### EXERCISE REQUIREMENTS
Pull every line containing the word "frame" from the records.

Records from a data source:
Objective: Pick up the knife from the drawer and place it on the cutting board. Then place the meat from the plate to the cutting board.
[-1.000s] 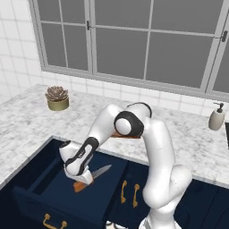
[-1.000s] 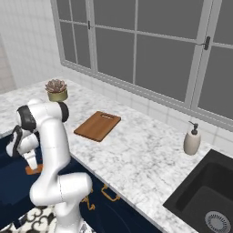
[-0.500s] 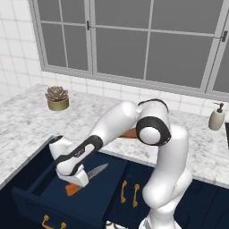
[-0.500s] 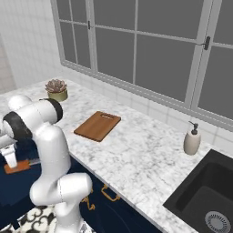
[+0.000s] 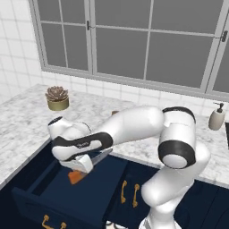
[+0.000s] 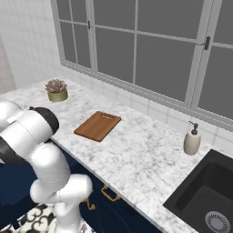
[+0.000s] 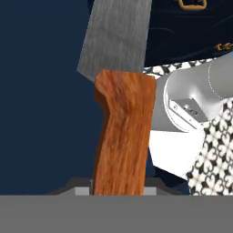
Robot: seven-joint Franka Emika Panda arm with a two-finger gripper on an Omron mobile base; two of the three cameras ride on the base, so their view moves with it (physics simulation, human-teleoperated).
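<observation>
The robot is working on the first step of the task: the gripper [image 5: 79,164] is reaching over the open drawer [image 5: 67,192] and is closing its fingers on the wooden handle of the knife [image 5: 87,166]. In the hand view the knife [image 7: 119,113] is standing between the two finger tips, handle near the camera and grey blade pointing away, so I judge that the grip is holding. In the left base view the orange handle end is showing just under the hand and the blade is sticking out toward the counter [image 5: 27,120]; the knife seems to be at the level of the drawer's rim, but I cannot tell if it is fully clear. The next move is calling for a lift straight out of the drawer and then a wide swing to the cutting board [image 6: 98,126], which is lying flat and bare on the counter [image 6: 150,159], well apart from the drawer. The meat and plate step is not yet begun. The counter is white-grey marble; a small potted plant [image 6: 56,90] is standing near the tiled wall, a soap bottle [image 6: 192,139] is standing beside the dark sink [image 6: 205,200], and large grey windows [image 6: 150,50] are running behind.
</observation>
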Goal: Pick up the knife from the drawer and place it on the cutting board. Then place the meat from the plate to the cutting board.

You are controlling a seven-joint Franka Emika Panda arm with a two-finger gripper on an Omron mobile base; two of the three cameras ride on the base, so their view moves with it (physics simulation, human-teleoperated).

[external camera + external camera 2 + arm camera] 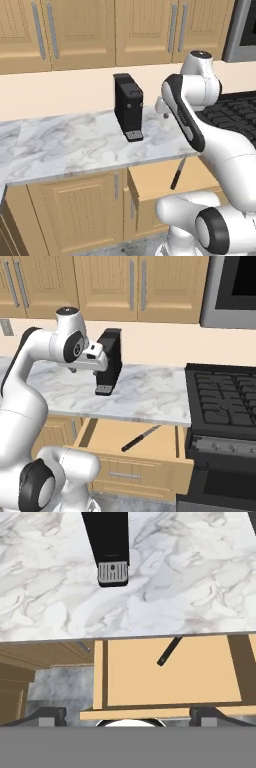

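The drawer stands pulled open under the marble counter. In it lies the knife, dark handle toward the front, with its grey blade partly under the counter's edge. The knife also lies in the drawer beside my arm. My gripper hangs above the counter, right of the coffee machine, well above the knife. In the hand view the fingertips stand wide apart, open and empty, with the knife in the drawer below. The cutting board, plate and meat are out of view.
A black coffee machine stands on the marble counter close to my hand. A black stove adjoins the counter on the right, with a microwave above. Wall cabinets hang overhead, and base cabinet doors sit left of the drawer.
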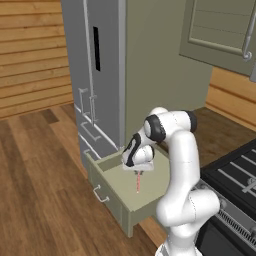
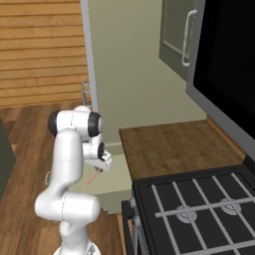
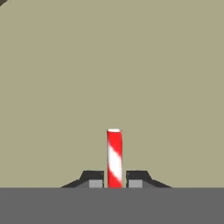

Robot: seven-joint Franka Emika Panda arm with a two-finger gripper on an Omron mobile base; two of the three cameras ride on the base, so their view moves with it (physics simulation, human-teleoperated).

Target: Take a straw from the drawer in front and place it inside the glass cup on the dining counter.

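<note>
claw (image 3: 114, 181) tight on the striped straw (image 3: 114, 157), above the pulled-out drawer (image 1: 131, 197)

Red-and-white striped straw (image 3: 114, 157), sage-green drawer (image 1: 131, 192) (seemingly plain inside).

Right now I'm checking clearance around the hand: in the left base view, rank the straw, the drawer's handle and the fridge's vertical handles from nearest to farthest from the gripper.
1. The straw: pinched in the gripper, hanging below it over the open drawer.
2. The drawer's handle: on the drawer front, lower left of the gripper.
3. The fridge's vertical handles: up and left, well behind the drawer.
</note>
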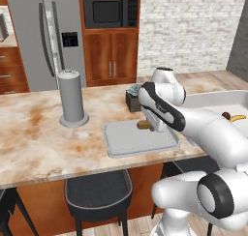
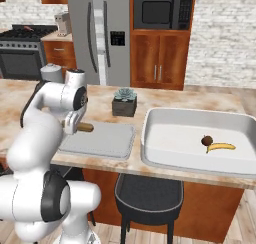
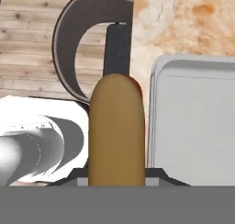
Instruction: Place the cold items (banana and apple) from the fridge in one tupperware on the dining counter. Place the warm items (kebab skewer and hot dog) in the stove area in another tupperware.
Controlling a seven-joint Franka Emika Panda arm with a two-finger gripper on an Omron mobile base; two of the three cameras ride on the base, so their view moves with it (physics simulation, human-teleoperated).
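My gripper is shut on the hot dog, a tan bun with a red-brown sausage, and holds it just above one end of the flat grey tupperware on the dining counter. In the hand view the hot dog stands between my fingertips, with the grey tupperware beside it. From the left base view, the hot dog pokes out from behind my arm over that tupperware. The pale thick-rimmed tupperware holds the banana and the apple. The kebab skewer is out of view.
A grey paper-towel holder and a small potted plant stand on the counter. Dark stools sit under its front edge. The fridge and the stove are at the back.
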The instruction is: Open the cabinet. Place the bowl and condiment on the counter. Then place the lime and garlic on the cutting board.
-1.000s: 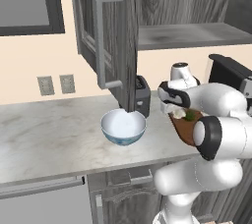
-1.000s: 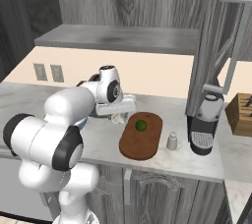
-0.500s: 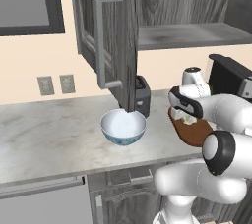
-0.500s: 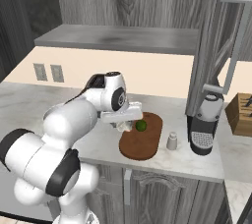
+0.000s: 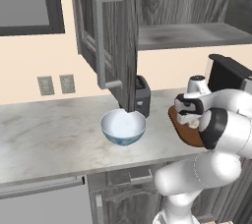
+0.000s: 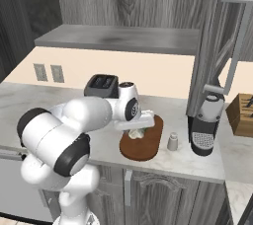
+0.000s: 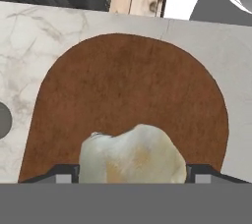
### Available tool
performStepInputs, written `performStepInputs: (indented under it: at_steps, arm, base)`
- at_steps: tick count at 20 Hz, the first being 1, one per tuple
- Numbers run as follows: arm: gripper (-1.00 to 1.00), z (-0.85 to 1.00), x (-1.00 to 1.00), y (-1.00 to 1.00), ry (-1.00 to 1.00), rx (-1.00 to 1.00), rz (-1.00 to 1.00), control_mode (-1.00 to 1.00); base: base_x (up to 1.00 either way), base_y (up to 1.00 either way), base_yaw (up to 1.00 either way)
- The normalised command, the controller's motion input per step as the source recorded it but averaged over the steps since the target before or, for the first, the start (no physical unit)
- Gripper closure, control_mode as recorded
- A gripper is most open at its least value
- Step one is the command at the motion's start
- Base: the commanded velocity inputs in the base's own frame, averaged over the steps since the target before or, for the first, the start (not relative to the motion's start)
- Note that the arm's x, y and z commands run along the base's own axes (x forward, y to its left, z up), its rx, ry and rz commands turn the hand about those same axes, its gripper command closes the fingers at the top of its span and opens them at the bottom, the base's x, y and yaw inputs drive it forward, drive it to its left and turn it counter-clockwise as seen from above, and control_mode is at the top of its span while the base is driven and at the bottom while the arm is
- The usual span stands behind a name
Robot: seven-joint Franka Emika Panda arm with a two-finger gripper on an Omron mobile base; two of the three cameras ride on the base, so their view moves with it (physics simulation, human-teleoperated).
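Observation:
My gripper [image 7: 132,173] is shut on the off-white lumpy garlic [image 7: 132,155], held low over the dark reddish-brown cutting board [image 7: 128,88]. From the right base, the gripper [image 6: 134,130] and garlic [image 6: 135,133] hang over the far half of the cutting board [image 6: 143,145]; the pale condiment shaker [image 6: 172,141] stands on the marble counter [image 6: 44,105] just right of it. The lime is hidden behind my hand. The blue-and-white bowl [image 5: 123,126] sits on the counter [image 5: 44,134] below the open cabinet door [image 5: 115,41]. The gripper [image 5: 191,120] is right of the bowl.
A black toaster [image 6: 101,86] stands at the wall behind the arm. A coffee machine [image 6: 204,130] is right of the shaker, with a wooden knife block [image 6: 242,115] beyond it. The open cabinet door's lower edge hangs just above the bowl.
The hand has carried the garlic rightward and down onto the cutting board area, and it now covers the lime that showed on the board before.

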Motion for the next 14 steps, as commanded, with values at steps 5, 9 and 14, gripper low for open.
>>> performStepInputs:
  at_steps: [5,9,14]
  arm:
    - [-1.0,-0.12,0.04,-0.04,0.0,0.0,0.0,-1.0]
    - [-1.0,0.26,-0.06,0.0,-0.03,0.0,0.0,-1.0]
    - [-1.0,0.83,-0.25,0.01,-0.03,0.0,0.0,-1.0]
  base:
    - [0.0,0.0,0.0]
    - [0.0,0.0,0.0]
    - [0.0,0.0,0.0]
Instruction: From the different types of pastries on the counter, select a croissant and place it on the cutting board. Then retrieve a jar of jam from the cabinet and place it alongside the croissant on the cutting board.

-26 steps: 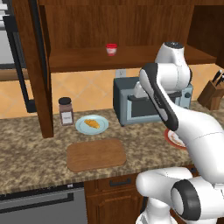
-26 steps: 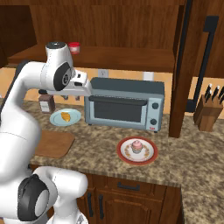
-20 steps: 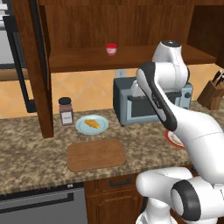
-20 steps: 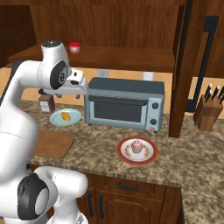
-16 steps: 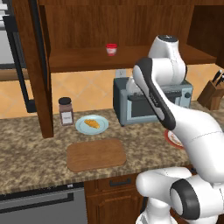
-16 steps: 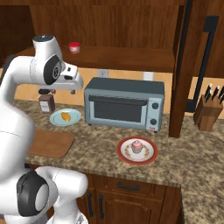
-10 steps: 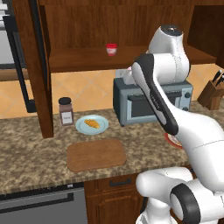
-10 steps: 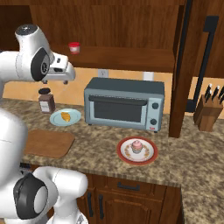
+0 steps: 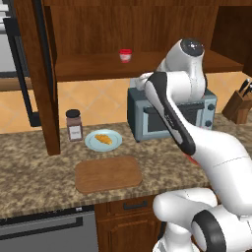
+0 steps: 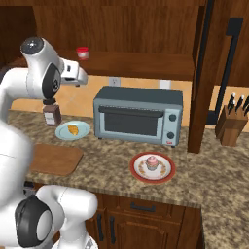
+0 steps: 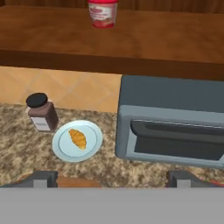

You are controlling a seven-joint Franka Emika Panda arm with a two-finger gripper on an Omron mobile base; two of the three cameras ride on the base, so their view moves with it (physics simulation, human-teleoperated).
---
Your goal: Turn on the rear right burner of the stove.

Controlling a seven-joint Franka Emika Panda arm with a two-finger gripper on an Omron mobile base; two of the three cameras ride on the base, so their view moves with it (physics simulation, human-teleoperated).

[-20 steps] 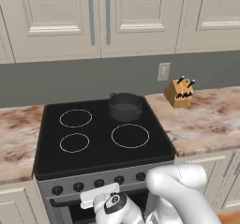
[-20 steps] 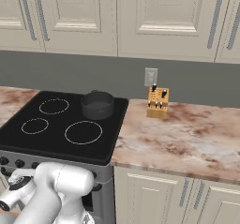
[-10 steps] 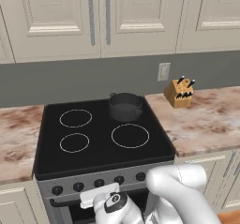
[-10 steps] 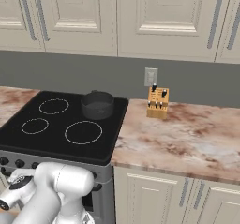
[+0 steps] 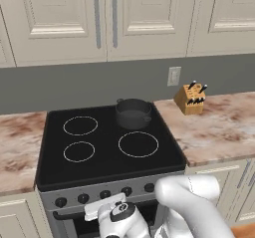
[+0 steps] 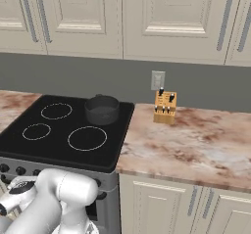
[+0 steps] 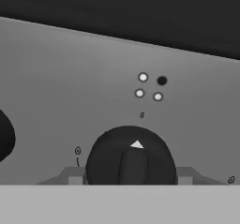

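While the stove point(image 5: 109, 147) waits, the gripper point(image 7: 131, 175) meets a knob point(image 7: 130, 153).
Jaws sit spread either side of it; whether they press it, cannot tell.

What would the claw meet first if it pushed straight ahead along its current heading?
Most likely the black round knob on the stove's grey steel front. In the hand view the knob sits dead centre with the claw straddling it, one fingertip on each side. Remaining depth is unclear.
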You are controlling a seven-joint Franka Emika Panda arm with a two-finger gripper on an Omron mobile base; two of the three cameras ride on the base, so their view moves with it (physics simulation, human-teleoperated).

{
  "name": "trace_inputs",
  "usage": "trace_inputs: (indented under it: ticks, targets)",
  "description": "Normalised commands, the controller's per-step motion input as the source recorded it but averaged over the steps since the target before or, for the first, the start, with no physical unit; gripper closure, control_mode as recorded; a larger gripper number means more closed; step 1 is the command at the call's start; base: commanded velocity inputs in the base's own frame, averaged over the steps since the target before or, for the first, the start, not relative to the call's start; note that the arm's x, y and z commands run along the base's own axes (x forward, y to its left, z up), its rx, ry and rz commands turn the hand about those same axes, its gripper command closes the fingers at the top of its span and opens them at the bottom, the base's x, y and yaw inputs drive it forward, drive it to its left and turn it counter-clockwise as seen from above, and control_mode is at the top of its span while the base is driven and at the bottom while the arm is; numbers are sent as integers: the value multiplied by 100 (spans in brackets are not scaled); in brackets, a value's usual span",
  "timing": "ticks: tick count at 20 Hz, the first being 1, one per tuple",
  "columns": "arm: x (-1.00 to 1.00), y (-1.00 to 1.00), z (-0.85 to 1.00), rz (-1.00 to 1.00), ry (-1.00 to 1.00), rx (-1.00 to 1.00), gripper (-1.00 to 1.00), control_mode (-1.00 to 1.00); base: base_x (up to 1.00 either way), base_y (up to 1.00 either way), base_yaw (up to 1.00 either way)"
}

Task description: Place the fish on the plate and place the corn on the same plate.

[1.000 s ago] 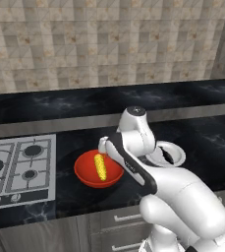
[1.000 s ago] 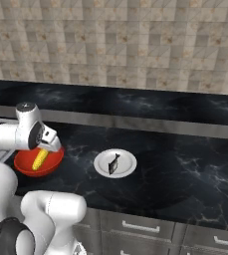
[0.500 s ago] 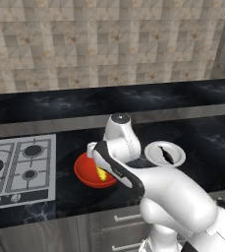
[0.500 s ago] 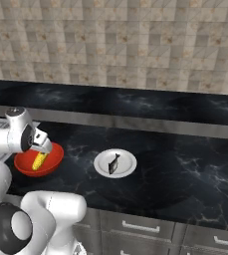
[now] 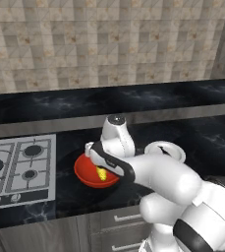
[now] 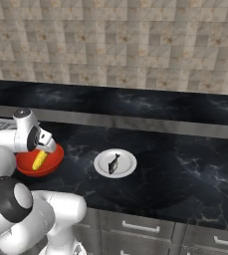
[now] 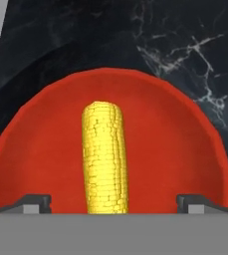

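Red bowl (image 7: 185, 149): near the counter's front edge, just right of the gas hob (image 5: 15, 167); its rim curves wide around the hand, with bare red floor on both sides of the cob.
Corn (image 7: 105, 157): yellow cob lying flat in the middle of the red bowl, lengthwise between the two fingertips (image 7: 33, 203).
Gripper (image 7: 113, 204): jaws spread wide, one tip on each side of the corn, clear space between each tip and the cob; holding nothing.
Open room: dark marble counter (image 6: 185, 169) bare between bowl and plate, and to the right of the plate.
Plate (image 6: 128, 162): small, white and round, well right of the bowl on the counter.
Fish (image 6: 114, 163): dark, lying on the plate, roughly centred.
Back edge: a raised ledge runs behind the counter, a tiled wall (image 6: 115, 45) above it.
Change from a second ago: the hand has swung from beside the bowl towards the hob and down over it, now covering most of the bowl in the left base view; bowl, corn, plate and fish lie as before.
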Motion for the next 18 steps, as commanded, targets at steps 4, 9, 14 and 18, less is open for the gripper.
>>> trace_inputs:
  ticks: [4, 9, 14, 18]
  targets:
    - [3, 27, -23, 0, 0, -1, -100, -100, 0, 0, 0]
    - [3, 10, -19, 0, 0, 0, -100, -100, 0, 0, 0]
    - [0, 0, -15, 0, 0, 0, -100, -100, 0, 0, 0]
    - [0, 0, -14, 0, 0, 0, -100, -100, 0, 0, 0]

### ANSWER TO THE EXERCISE
- Base: the commanded velocity inputs in the base's own frame, averaged over the steps since the target before or, for the first, the start (not relative to the motion's start)
  "description": "Normalised commands, the controller's per-step motion input as the source recorded it but averaged over the steps since the target before or, for the first, the start, with no physical unit; gripper closure, control_mode as recorded; a larger gripper number means more closed; step 1 is the command at the call's start; base: commanded velocity inputs in the base's own frame, averaged over the steps since the target before or, for the first, the start, not relative to the call's start; note that the arm's x, y and z commands run along the base's own axes (x forward, y to its left, z up), its rx, ry and rz commands turn the hand about those same axes, its gripper command closes the fingers at the top of its span and opens them at the bottom, the base's x, y and yaw inputs drive it forward, drive it to its left and turn it counter-clockwise as seen from above, and control_mode is at the top of its span while the base is driven and at the bottom while the arm is; numbers are sent as integers: the value multiplied by 100 (spans in brackets are not scaled); in brackets, a value's usual span",

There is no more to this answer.